■ **PROBLEM**
Reproduce the lines below exactly, starting at the one containing "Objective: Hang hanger" and stopping at the final line.

■ **INPUT DATA**

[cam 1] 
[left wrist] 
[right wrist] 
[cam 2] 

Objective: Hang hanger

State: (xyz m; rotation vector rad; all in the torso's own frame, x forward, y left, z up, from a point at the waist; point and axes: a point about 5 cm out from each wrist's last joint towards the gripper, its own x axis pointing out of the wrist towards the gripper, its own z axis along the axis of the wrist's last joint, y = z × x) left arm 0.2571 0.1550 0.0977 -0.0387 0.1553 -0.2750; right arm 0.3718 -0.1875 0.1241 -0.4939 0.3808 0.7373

■ **ANSWER SPACE**
Objective: Hang hanger

State: (xyz m; rotation vector rad; all in the torso's own frame, x forward, y left, z up, from a point at the waist; point and axes: a point about 5 cm out from each wrist's last joint towards the gripper, its own x axis pointing out of the wrist towards the gripper, its own z axis along the axis of the wrist's last joint, y = z × x) left arm 0.2571 0.1550 0.0977 -0.0387 0.1553 -0.2750; right arm 0.3718 -0.1875 0.1241 -0.4939 0.3808 0.7373

No more is needed to finish this exercise.